Instead of a complete Arduino microcontroller, this is what students received.
In case you didn't notice, that's a circuit board and pile of components. The bulk of the class was spent assembling it.
Although convinced that I was the biggest technospaz in the room, it was a pretty packed room, so at least I didn't stand out. The students were a mix of men and women (mostly men), with one father-son combo and a light sprinkling of ethnic diversity.
In my limited experience, that's seems to be maker crowd in a nutshell.
My son tried to teach me to solder a few months ago, but I didn't do very well. I realize now that one of my issues was our set up, but that should change now that we're getting our basement makerspace into shape. Also, I finally got bifocals, which also, too. But I think I still need a magnifying lens. Those components are tiny!
At any rate, Mitch Altman's Soldering is Easy comic book was a good guide, and it's open source, so read it, copy it, share it. In then end, rather than soldering a few connections, I soldered closer to 100. (Okay, maybe closer to 70, but it felt like more.)

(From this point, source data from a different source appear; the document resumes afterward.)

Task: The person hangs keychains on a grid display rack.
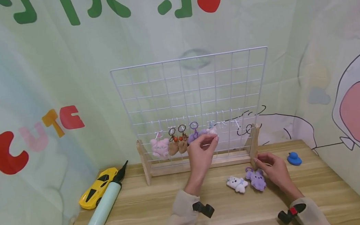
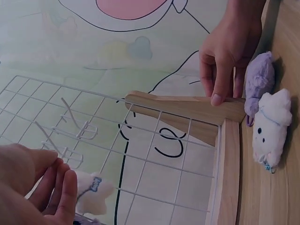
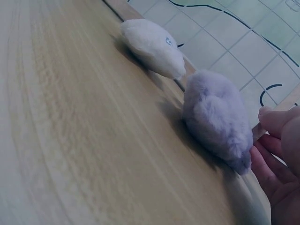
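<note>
1. Beige sleeves (image 1: pixel 180 214), nearest the camera, enter from the bottom edge.
2. With my left grip (image 1: pixel 199 157) narrow, fingertips nearly together, I'm at the white plush (image 1: pixel 211 130) hanging mid-frame on the wire grid (image 1: pixel 198 77); whether I pinch it, I cannot tell.
3. With my right grip (image 1: pixel 273 168), I hold the wooden foot (image 1: pixel 254 142) between thumb and fingers.
4. Purple plush (image 1: pixel 257 180) and second white plush (image 1: pixel 237 184) lie lower right on the worktop (image 1: pixel 142 211).
</note>
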`<move>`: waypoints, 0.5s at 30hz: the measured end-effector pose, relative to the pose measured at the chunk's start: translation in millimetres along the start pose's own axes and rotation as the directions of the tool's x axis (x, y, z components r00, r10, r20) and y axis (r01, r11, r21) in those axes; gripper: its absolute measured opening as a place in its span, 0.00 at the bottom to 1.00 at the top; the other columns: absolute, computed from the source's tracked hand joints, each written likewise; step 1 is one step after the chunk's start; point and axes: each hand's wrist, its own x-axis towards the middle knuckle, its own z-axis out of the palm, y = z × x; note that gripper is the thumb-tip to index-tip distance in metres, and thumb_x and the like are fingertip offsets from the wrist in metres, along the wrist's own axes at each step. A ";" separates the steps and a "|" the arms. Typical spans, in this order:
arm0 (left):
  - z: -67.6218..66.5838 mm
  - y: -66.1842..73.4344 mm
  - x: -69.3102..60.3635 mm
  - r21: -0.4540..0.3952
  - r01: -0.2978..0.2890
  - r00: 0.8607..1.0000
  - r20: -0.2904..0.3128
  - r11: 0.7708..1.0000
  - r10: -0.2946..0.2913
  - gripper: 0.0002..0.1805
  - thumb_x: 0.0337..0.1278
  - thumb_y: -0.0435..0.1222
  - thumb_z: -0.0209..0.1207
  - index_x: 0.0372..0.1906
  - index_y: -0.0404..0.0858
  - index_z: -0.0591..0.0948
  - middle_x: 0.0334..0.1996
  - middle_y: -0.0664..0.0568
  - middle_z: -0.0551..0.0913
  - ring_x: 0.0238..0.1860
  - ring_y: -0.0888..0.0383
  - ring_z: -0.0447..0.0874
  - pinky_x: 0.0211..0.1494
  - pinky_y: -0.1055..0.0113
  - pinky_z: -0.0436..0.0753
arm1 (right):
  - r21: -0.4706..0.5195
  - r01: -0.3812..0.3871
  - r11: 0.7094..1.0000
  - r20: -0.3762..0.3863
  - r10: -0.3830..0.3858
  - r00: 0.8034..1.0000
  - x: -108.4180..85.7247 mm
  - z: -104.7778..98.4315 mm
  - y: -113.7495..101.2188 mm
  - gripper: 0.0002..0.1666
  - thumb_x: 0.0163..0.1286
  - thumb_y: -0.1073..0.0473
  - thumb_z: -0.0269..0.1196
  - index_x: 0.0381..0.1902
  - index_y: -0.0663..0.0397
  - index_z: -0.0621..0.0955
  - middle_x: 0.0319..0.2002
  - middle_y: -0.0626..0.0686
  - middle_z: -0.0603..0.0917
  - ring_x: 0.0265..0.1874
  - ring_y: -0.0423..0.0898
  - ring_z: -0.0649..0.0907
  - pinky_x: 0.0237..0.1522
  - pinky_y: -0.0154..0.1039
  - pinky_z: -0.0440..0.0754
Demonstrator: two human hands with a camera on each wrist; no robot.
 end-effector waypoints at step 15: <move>9.0 -43.3 -37.7 0.168 0.041 0.949 0.302 0.985 -0.091 0.04 0.70 0.37 0.72 0.44 0.42 0.93 0.40 0.52 0.95 0.40 0.67 0.91 0.47 0.77 0.89 | -0.030 -0.014 0.999 -0.002 0.014 1.000 1.1 -0.1 0.1 0.25 0.77 0.46 0.71 0.58 0.60 0.86 0.57 0.63 0.91 0.52 0.39 0.88 0.57 0.39 0.91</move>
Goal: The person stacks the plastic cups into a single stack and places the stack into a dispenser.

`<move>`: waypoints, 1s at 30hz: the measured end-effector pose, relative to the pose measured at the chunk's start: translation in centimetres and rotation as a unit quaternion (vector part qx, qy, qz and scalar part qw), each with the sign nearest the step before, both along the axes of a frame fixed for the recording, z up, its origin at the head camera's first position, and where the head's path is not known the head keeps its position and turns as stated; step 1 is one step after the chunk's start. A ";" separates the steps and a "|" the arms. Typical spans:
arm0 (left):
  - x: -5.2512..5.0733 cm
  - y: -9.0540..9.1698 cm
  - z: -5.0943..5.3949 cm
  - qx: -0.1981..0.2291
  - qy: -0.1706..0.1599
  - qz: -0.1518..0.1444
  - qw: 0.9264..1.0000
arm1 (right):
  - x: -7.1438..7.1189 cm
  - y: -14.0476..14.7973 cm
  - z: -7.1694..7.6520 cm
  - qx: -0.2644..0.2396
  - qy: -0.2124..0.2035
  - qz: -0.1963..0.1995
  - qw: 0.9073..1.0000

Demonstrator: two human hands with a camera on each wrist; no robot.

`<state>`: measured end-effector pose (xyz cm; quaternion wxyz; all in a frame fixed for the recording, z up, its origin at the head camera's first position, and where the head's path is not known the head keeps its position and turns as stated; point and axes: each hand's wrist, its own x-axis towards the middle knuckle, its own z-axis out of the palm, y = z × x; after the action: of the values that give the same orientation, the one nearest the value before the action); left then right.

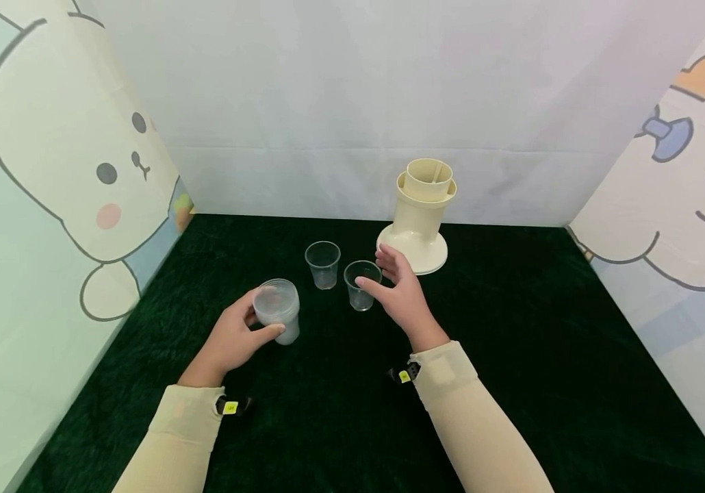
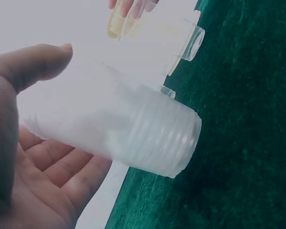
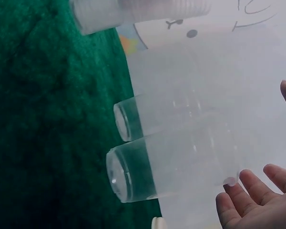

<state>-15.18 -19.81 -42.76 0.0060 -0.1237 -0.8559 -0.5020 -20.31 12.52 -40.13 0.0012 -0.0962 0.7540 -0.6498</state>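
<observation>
My left hand (image 1: 238, 335) grips a stack of clear plastic cups (image 1: 278, 311), its thumb on the near side and the fingers on the far side. Seen from the left wrist, the stacked cups (image 2: 162, 136) show close-set ridges and tilt across the palm. The right hand (image 1: 402, 291) is spread around the rim of a single clear plastic cup (image 1: 361, 294) standing on the cloth. In the right wrist view, the fingertips (image 3: 224, 200) lie at this cup's rim, while the thumb is apart from it. Another clear plastic cup (image 1: 324, 266) stands upright just behind, to the left.
A cream-coloured cylindrical holder (image 1: 419, 219) with a round base and an inner tube stands at the back, just beyond the right hand. Dark green cloth (image 1: 543, 342) covers the table. A white curtain (image 1: 303, 103) hangs behind, with cartoon-printed panels (image 1: 63, 171) at both sides.
</observation>
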 end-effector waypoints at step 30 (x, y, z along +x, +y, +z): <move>0.1 0.1 0.2 0.001 -0.004 0.000 1.000 | -1.3 0.3 -3.4 0.030 -0.047 0.003 0.998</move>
<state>-15.09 -19.67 -42.58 0.0029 -0.1213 -0.8555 -0.5034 -21.59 12.84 -43.55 0.0418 -0.0679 0.7721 -0.6304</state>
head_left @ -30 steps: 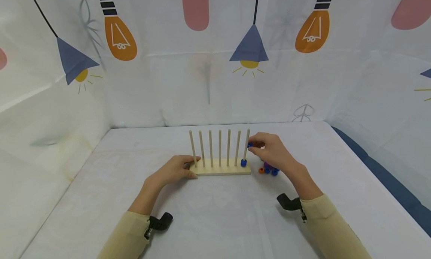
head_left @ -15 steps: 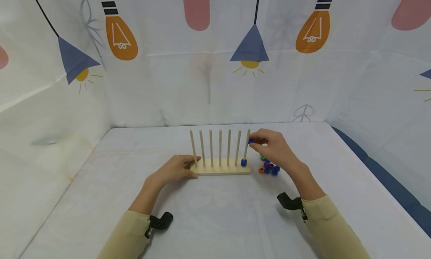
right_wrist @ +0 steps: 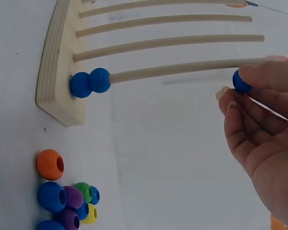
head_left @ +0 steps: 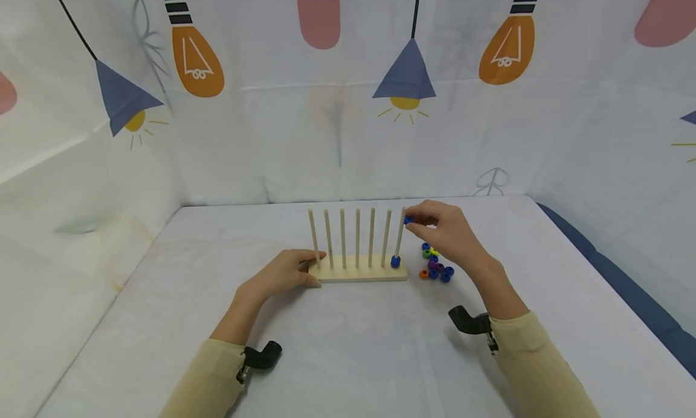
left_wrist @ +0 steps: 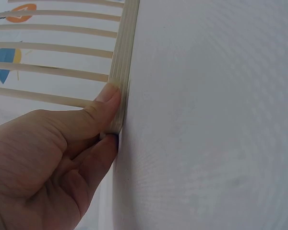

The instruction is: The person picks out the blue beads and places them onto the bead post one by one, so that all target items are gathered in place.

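A pale wooden base (head_left: 359,273) carries a row of upright pegs. My left hand (head_left: 285,273) grips the base's left end, thumb on its front edge in the left wrist view (left_wrist: 62,148). Two blue beads (right_wrist: 90,83) sit stacked at the foot of the rightmost peg (right_wrist: 182,68). Close beside that peg's upper end, my right hand (head_left: 443,231) pinches another blue bead (right_wrist: 241,82) between thumb and fingers; the bead is off the peg. Whether it touches the peg I cannot tell.
Several loose beads lie right of the base, among them an orange bead (head_left: 424,274), a green bead (right_wrist: 83,191), a yellow bead (right_wrist: 90,213) and a purple bead (right_wrist: 73,196), with more blue ones. A white cloth (head_left: 337,345) covers the table, and printed fabric (head_left: 293,146) hangs behind.
My right hand has risen along the rightmost peg with the blue bead, toward its top, uncovering more of the loose beads. My left hand has kept its grip on the base.
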Demonstrator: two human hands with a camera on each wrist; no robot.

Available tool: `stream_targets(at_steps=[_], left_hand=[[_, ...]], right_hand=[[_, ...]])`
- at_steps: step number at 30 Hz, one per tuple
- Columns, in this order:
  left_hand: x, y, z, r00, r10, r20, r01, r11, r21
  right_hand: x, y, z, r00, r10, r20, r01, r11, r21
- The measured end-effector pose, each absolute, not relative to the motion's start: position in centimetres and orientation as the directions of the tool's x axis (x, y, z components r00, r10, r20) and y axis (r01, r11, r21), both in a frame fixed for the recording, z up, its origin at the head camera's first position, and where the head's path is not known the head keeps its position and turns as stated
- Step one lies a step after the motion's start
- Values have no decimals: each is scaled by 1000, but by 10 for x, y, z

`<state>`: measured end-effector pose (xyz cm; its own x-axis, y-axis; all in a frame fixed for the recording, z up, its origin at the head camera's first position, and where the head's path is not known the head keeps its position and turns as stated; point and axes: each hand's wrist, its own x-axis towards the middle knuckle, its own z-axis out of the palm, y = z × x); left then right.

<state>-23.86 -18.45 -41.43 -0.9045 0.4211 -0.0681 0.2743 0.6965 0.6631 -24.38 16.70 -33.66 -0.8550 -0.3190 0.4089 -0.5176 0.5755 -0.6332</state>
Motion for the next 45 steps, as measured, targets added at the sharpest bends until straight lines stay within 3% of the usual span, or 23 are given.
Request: stream_targets(at_steps=[27,45], left_hand=[[-238,-183,-415,-903,424,-68,267,680,683],[-238,-184,-414,-906,418,-67,266,685,678]], right_hand=[[-240,165,-320,-787,-289,545,-611,486,-625],[-236,156,-320,-775,-274,570,-630,419,-654]])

I not only built my skills, but got a hands-on lesson in capacitors vs. resistors vs. transistors. And I learned what a solderless breadboard is and how to use it. That's especially handy given that I picked one up at an estate sale last week. A local retired engineer is moving to Florida and selling off the pieces of his basement workshop.
So yes, I learned, I built skills, but I would not call it a fun experience. It was stressful and frustrating. I felt like I needed a cigarette when I was done and I don't even smoke. In fact, I've never smoked a cigarette in my life.
On the other hand, I was so focused on what I was doing that my mind was blissfully clear of, well, pretty much everything else as I tried to fit the various small components into place.
Ah, the beginner's mind.
As we neared the end, I noticed one of my tablemates made a mistake on his board. Then I realized the other folks did, too. And then I realized I was the one who made the mistake.
Imagine spending an hour or two soldering what seems like hundreds of connections only to realize that it was all ruined by a single connection.
I was ready to head to my car and cry. It was almost midnight, I was tired and I worked hard only to fail. FAIL.
But it turned out the problem could be fixed. Mitch did it for me, but I was pleased to see that his fix involved something I'd started doing, but didn't think would work out. Maybe my instincts aren't so bad, even if I am still a technospaz.
And if I keep at it, maybe in a few months I won't even be such a technospaz.
Here's is my finished Boarduino:
P.S. It works!
* Note to self: Lady Ada would be a much more compelling subject for SGF than I am. Request an interview.